The way you made allowances for man's unpleasantness.
The way you opened up your heart
And poured forth sweet forgiveness.

I want to live fearlessly, banishing sorrow,
Praising each second, each shining tomorrow,
And then in the twilight of my last dying moon,
To light all my candles, remembering you.

I MOURNED YOU EARLY

It was a gradual parting of the ways
To the woman I loved best of all,
A slow methodical decline,
I saw the writing on the wall.

I mourned you on my birthday in the year 2001,
When Judy Collins sang My Father,
And I thought of you, my mother,
And our seasons in the sun.

I mourned you oft on Friday nights,
The night of our weekly pizza feast,
When the truck bearing your oxygen
Sat parked along the street.

After your trip to the doctor
And your latest breathing tests,
The concentrator in the foyer
Became our uninvited guest.

I mourned you in my bed at night,
Listening to the motor of that lifeline grim,
Archiving my memories sweet,
Cleaving steadfast unto them.

I mourned you at your brother's funeral,
Portable oxygen at your side.
Still your effervescent self,
In your wheelchair on its maiden ride.

I mourned you at Judy's Wolf Trap show,
Will The Circle Be Unbroken pierced the summer evening air.
Its story of a mother's passing streaked my face with silent tears.
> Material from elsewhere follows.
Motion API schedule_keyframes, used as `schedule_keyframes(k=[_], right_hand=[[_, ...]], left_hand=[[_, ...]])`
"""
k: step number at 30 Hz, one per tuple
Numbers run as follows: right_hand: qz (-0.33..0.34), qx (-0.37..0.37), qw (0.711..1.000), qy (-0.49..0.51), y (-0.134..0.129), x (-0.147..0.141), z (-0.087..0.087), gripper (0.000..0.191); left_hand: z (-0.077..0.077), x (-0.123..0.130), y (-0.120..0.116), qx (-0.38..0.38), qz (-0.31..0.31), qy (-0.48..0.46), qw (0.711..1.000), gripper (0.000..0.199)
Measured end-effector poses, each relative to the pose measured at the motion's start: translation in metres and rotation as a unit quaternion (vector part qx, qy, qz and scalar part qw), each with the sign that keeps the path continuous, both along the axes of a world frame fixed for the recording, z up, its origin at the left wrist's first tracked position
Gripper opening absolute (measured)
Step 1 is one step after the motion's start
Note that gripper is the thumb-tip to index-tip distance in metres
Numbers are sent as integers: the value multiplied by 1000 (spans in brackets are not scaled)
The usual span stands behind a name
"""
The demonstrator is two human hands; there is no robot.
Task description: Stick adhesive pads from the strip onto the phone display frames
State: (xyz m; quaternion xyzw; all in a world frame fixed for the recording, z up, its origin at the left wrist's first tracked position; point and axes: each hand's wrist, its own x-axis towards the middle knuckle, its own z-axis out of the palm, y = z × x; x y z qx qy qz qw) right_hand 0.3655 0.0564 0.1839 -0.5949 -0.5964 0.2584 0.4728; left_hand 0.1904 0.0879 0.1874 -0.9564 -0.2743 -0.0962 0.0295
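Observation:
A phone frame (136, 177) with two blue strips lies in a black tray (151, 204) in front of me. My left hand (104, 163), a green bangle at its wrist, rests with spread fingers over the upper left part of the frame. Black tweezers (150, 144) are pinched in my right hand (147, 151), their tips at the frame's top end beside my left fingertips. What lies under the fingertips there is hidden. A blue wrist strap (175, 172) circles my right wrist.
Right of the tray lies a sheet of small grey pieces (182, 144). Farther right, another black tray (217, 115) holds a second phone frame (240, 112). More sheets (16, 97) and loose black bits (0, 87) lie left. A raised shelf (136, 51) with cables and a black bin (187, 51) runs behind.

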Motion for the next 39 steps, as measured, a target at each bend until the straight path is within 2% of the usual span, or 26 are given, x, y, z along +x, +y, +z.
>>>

I mourned you at each intervention,
Each hospital and nursing home.
'Til at last I stood in your hospice room,
Your last breath spent and your spirit flown.

I mourned you early, loud and long,
I mourn you still, the memories strong.
And late at night I lie awake,
And hear your spirit sweetly call.
The precious one who gave me life,
The woman I loved most of all.

EPIC

When they laid your ashes deep in the cold ground,
I felt the loss of an epic love reverberating all around.
In life you were my Iliad, my keenly treasured Odyssey.
When I lost you, I lost Paradise and drowned in the briny deep.

Our love was on the grandest scale,
Like Herman Melville's great white whale.
You were the mother who set the bar that others would aspire to.
And sinking slow in the Inferno was all that I could do.

In years to come I will sing for you a fitting elegy,
But right now all I can do is sift through years of memories,
And celebrate your life through the glass darkly.

For you were my personal Gone With the Wind,
My Ben Hur and my Ten Commandments.
I am numb to the cost of all I have lost,
In the wake of your final passing.

Like my personal Holocaust or my private 9-11.
The sun has toppled from the sky.
A tragedy unspeakable, that leaves this witness high and dry.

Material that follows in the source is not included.